There is more to Morricone than movies. He has composed more than 100 classical pieces and belonged to the Italian improvisational collective known as Il Gruppo. But he became a superstar only after venturing into scores and forming a 20-year alliance with his old schoolfriend Sergio Leone. Schooled in the avant-garde, and initially unable to afford an orchestra, Morricone shook up cinema’s musical grammar with gunshots, pocket-watches, eerie vocals and boldly anachronistic electric guitars. So symbiotic was the two men’s partnership that you simply cannot picture Leone’s desert plains and taciturn killers without hearing Morricone’s music. In fact, sometimes the music was written before the cameras started rolling.
No wonder Morricone has stayed in demand. He is both a consummate professional and a visionary. He respects the needs of his directors, whether Bertolucci or Argento, Malick or De Palma, while leaving his own indelible signature. He isn’t a flamboyant conductor, but it is a thrill just to see the man – small and serious in a rumpled suit; oddly Pope-like when he waves to the crowd – from whom all this extraordinary music sprang.
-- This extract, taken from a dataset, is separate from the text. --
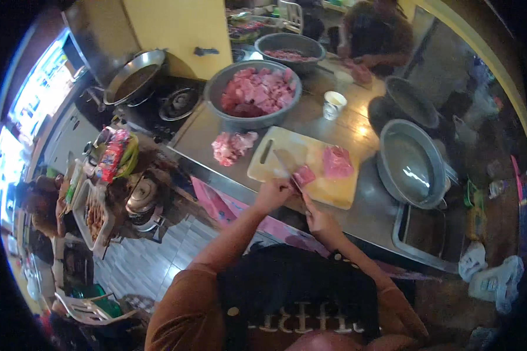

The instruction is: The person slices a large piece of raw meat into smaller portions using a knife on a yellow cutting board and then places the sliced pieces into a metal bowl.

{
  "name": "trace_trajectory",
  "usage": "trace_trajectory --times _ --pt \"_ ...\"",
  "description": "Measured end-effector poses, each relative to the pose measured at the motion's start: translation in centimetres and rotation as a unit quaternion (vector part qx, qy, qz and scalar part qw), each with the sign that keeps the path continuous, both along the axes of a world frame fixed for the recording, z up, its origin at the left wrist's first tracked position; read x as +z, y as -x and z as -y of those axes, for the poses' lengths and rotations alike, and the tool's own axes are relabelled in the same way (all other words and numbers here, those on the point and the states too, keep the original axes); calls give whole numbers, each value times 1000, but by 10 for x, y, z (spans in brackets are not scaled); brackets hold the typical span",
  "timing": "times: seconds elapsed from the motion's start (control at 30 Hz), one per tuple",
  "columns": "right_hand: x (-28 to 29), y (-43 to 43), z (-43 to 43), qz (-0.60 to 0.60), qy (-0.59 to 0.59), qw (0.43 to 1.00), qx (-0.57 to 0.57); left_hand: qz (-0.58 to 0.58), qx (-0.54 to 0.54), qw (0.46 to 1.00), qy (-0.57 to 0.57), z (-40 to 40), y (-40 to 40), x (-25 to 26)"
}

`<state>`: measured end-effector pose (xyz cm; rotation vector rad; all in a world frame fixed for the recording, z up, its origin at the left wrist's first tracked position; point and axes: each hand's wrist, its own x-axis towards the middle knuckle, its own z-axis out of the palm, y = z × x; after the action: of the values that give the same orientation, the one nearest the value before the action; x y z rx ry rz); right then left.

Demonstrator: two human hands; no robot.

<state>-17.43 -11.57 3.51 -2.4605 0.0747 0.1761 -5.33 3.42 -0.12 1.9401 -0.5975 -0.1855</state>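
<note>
On a pale plastic cutting board (285, 140) lie a small piece of red meat (304, 175) and a larger pink chunk (337, 162) to its right. My right hand (323, 224) is closed on the handle of a kitchen knife (284, 162), whose blade points up and left along the small piece. My left hand (274, 193) is at the board's near edge, fingers bent close to the blade and the small piece; whether it grips the meat is not clear. Left of the board sits a heap of pale pink meat pieces (232, 148). Behind it, a grey basin (211, 98) holds many cut pieces.
A paper cup (334, 105) stands behind the board. To the right are a basin of liquid (406, 162) and a sink (424, 228). A wok (136, 79) rests on the stove at left. Another person (375, 37) handles meat across the counter, near a second basin (290, 41).
</note>
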Motion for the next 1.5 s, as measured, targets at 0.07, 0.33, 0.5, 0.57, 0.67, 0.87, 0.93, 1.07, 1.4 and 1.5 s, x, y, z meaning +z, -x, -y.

Returning to the stage after a year recovering from a spinal injury, he has to lean on a chair to bow. We may not see him on stage in Britain again.
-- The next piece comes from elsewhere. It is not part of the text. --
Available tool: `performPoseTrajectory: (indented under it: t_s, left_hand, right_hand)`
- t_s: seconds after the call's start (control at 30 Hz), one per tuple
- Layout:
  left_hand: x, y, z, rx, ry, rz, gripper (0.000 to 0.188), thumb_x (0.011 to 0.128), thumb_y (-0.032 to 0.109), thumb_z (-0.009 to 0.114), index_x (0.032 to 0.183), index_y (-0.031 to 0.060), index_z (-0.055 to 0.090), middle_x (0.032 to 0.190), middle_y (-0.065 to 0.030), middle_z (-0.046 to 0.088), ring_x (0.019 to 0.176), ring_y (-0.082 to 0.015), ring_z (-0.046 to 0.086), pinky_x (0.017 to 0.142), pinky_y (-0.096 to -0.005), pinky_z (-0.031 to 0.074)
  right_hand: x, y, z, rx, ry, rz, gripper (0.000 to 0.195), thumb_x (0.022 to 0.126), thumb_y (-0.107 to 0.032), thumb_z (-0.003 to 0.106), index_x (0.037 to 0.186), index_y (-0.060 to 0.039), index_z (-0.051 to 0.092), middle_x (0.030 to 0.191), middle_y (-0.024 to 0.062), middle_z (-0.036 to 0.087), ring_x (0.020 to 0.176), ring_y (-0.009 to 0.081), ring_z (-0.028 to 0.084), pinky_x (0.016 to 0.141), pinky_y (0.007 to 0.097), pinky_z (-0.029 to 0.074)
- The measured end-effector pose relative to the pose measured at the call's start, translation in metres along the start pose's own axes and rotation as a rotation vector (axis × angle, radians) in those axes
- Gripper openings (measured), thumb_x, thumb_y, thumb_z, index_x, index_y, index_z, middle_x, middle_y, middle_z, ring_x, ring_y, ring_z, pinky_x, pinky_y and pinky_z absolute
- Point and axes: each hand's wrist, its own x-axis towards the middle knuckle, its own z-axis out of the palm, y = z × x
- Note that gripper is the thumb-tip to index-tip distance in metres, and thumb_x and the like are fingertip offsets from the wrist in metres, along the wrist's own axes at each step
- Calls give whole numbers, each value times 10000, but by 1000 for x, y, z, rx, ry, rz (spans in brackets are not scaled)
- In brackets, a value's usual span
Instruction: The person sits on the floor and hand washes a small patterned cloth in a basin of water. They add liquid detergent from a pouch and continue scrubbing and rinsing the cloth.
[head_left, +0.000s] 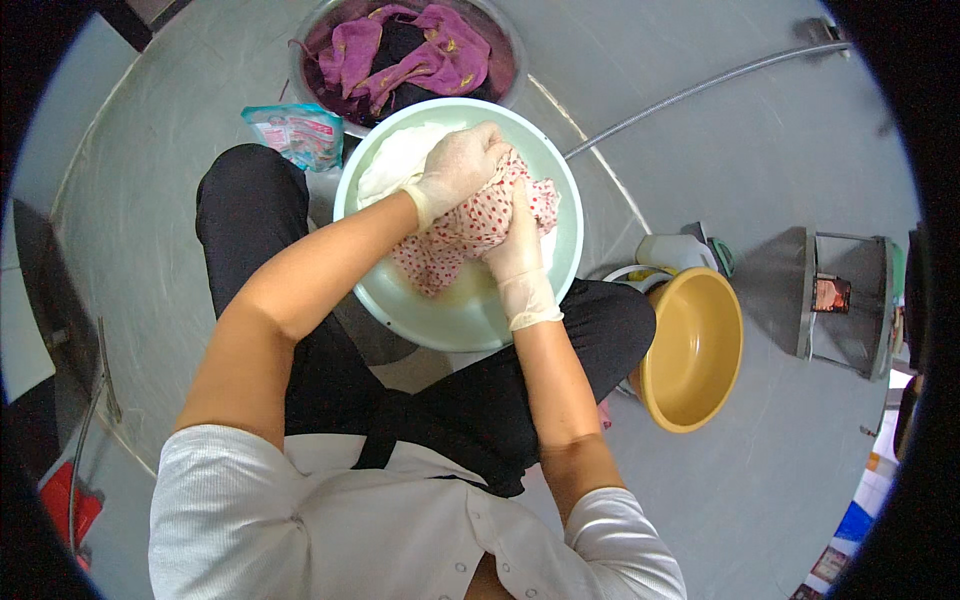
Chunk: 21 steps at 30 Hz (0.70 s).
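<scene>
A pale green plastic basin (442, 330) stands between my knees with some cloudy water in its bottom. Both my hands wear thin whitish gloves. My left hand (459, 169) has its fingers curled around the top of a white cloth with red dots (469, 225). My right hand (517, 251) grips the same cloth from the lower right, thumb pointing up along it. The lower end of the dotted cloth hangs into the basin. Behind my left hand, a plain white cloth (397, 159) lies against the basin's far left wall.
A metal basin (517, 56) beyond holds purple (450, 52) and black cloths. A teal plastic pouch (296, 135) lies beside it. To the right are a yellow basin (694, 349), a white jug (667, 251) and a grey rack (806, 292). A flexible hose (697, 90) crosses the upper right.
</scene>
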Motion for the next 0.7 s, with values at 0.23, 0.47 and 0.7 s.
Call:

The two-hour show is divided into themed suites, which demonstrate how soundtrack work can spur innovation. While Morricone’s dramatic melodies unite his starkly experimental 60s work with the graceful lyricism of Cinema Paradiso or Once Upon a Time in America, each movie demands its own soundscape. A piece might open with a harp, an oboe, a piano or, on Come Maddalena, a bassline as exciting as a car chase. Even when the music swells, it never bloats into the rote bombast that makes so many orchestral movie scores such a bore.
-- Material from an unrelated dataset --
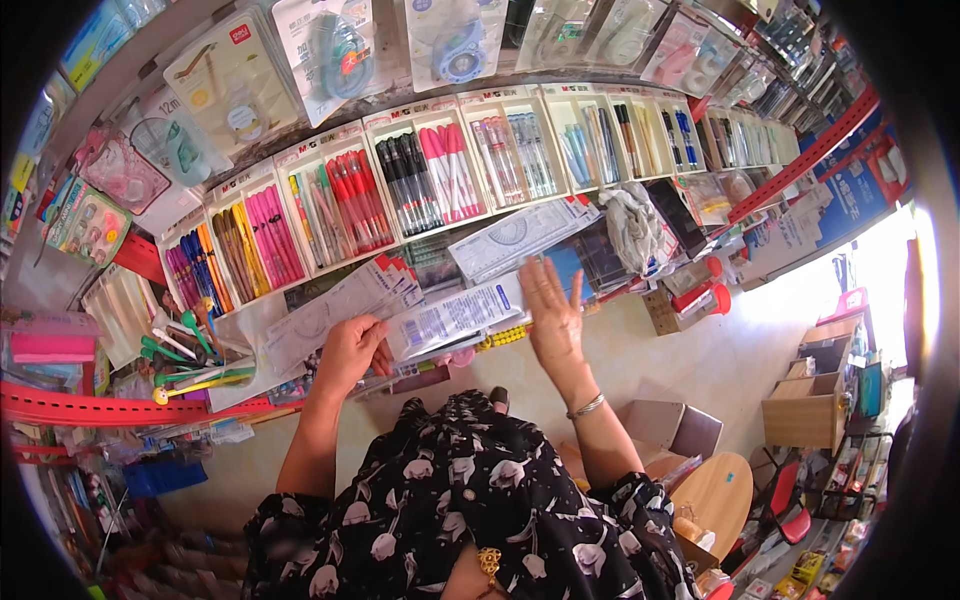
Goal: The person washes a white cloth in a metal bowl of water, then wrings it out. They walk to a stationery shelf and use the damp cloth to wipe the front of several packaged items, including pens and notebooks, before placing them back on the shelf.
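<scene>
Before me lies a plastic-wrapped packet point(454, 319) with a white printed face, at the front edge of the shelf. My left hand point(352, 349) has its fingers closed on the packet's left end. At the other end, my right hand point(553, 311) is spread flat with fingers apart, its fingertips touching or just beside the packet. Ruler sets with a protractor point(521, 236) in clear sleeves lie just behind it. More such ruler sets point(341, 300) with red corners lie to the left, behind my left hand.
White trays of pens point(349, 202) run along the shelf behind. Carded correction tapes point(345, 60) hang above them. A crumpled plastic bag point(637, 225) lies right of the ruler sets. Novelty pens point(195, 337) stand at left. A round wooden stool point(712, 502) is at lower right.
</scene>
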Action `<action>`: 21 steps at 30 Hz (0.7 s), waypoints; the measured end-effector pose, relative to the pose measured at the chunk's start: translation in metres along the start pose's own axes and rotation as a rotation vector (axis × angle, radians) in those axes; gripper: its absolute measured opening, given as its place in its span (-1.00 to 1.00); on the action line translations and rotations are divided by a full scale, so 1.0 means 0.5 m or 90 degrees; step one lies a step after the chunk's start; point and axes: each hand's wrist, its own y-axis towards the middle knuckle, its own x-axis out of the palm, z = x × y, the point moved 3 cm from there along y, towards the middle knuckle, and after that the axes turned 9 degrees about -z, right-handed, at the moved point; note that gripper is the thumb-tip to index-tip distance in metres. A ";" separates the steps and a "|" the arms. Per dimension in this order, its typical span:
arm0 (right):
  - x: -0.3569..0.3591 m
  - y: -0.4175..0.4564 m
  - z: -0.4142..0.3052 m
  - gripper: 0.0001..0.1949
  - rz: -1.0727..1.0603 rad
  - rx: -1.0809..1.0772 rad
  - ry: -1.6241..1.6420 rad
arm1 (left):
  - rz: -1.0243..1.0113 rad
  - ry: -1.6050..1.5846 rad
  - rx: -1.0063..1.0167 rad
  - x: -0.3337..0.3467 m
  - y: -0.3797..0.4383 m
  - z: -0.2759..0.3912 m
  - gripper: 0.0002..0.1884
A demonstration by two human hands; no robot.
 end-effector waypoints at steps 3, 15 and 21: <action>-0.008 0.005 0.020 -0.41 0.009 0.034 0.011 | -0.001 0.009 0.010 -0.007 -0.001 -0.001 -0.72; -0.024 -0.013 -0.070 -0.27 0.001 0.021 0.161 | -0.045 -0.031 -0.005 0.048 0.039 0.038 -0.69; 0.012 -0.002 -0.182 -0.32 0.035 -0.046 0.274 | -0.041 -0.145 -0.074 0.052 0.067 0.006 -0.63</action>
The only drawback of yoking your career to the big screen is that the success of the films tends to dictate awareness of the music. Morricone has created many pieces as deserving of fame as the galloping title theme from The Good, the Bad and the Ugly. The section devoted to political cinema, which begins with the tense, martial drums from Gillo Pontecorvo’s The Battle of Algiers, is particularly startling. The percussive, choral Abolisson from Burn!, Pontecorvo’s less-celebrated follow-up about a colonial slave rebellion, is Morricone at his most hair-raising. The woodblock on Elio Petri’s Investigation of a Citizen Above Suspicion is as chilling as a midnight knock on the door. The harsh synthesiser riff that opens the theme from Petri’s The Working Class Goes to Heaven evokes the hiss and clank of the factory floor. Even if you haven’t seen these movies, their message is in the music, as clear as a protest song.
Hans Zimmer has said that “Morricone invented a type of music that we associate with America and that hadn’t existed before.” He could do this because, like Leone, he wasn’t American. It’s interesting how international his work is, and how many of the movies deal with immigrants or invaders in strange lands. Among them is Roland Joffé’s The Mission. Voted the greatest score ever in a 2012 poll of 40 Hollywood composers, it forms the show’s final section and illuminates the spiritual dimension of Morricone’s work.
The transporting climax of On Earth As It Is in Heaven inspires a standing ovation and three encores, including a vast choral arrangement of his Joan Baez collaboration Here’s to You, in which the words of executed Italian-American anarchist Bartolomeo Vanzetti are transformed into a transcendent roar of defiance. We only know the night is truly over when Morricone puts his sheet music under his arm and shuffles across the stage, modestly acknowledging the applause and cries of “Bravo maestro!” If this tour represents his career’s end credits, he has done himself proud.